White House Launches CFA to Serve as Early Warning System for Health Threats
The White House Office of Science and Technology Policy hosted a Summit for Strengthening the Nation’s Early Warning System for Health Threats on Tuesday.
The event was held to discuss the launch of the Center for Forecasting and Outbreak Analytics.
The CFA will serve as a national resource at the Centers for Disease Control and Prevention to enable timely decision-making and improve outbreak response using data, models and analytics.
The American Rescue Plan provided $200 million to support the center’s creation.
An additional $6 million in funds were requested in the president’s FY23 budget over the next 5 years to advance the CDC’s early warning systems and situational awareness.
During the event, CDC Director Rochelle Walensky discussed the three main pillars of the CFA’s health threat response: predict, inform and innovate.

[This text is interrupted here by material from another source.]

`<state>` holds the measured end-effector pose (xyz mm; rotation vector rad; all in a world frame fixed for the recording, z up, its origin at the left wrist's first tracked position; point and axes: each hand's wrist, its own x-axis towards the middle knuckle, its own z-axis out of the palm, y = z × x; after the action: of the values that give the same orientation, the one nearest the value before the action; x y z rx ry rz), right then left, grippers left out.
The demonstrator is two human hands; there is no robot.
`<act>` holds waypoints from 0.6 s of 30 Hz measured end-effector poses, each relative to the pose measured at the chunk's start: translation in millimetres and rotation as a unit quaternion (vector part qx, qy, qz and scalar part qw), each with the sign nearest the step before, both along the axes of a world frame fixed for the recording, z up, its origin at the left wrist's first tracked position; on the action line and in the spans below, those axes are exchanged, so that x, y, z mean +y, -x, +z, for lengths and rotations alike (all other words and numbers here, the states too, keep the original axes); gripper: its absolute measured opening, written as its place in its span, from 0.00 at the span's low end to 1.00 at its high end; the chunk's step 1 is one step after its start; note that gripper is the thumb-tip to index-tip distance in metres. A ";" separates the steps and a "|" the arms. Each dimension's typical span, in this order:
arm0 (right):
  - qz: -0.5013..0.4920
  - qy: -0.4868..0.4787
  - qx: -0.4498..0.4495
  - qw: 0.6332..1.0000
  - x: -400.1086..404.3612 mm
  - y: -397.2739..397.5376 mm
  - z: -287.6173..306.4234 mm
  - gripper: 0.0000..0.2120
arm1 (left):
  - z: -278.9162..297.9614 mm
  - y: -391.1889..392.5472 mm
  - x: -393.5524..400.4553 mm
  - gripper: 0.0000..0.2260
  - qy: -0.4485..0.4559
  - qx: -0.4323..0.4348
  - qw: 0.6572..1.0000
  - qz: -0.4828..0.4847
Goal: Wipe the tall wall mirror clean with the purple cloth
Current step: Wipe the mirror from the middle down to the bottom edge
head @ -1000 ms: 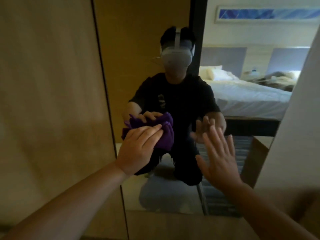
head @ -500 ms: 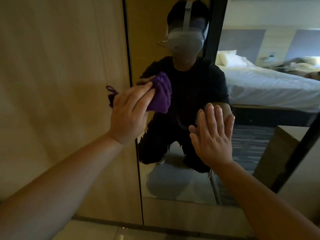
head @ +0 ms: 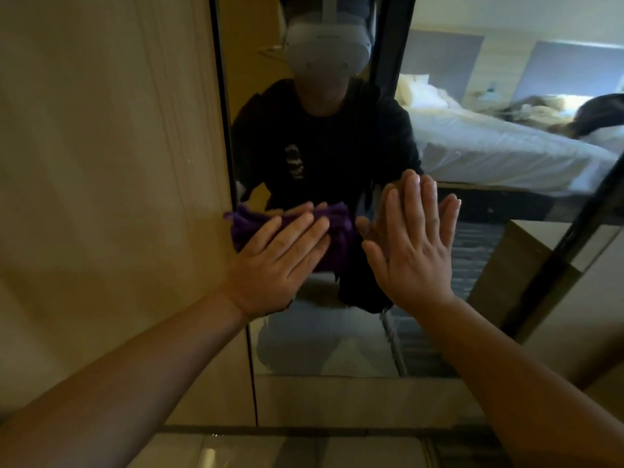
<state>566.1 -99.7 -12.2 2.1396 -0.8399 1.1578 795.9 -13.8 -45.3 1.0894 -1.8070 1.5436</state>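
Observation:
The tall wall mirror (head: 472, 163) fills the middle and right of the view, with a thin dark left edge. My left hand (head: 277, 261) presses the bunched purple cloth (head: 250, 228) flat against the glass near that left edge, at mid height. Fingers lie spread over the cloth, which sticks out above and to the left of them. My right hand (head: 412, 248) rests flat on the glass just right of the cloth, fingers up and apart, holding nothing.
A light wooden panel (head: 111, 180) borders the mirror on the left. A wooden strip and pale floor tiles (head: 287, 450) lie below the glass. The reflection shows a person kneeling, a white bed and a wooden cabinet corner.
My left hand has swept the cloth down the glass from chest height toward the lower part. The view has moved closer and tilted down. The right hand stays flat on the mirror.

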 end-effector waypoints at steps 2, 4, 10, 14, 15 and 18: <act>-0.005 -0.004 0.001 1.000 0.7 -0.9 0.5 0.34 | -51.6 -10.3 6.4 0.22 -0.037 -0.038 0.999 0.010; -0.014 -0.021 -0.001 1.000 3.4 -2.3 2.0 0.33 | -99.8 -14.3 15.2 0.23 -0.086 -0.068 0.993 0.032; -0.013 -0.091 0.035 0.995 17.8 8.8 12.6 0.31 | -146.6 -1.5 33.4 0.19 -0.183 -0.020 0.982 0.046; -0.010 -0.101 0.043 0.994 22.6 36.8 20.9 0.33 | -117.5 9.5 42.6 0.17 -0.222 0.026 0.975 0.006; -0.021 -0.106 0.037 0.993 21.7 46.7 21.4 0.33 | -106.8 11.1 43.3 0.17 -0.221 0.037 0.975 -0.003; -0.072 -0.121 0.021 0.990 7.0 78.6 21.6 0.31 | -63.3 12.3 36.5 0.16 -0.172 0.061 0.983 -0.018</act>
<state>487.5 -92.7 9.3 2.2429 -1.1467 0.9761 783.6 22.7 -108.6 1.2684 -2.0421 1.1416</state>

These pillars will build on models and forecasting disease transmission to predict an outbreak before it happens, enable timely information to be shared between leaders and the public to keep them informed, and innovate the performance of outbreak analysis through collaborations with public and private partners.
According to Walensky, the CDC currently lacks the authority and capacity to ensure it has the full line of sight needed to collect data on disease monitoring, as certain states do not offer the data the CDC needs or in the way it is needed.
“A jurisdiction might give us data in one format, and we might not get it in the same format in another jurisdiction,” said Walensky.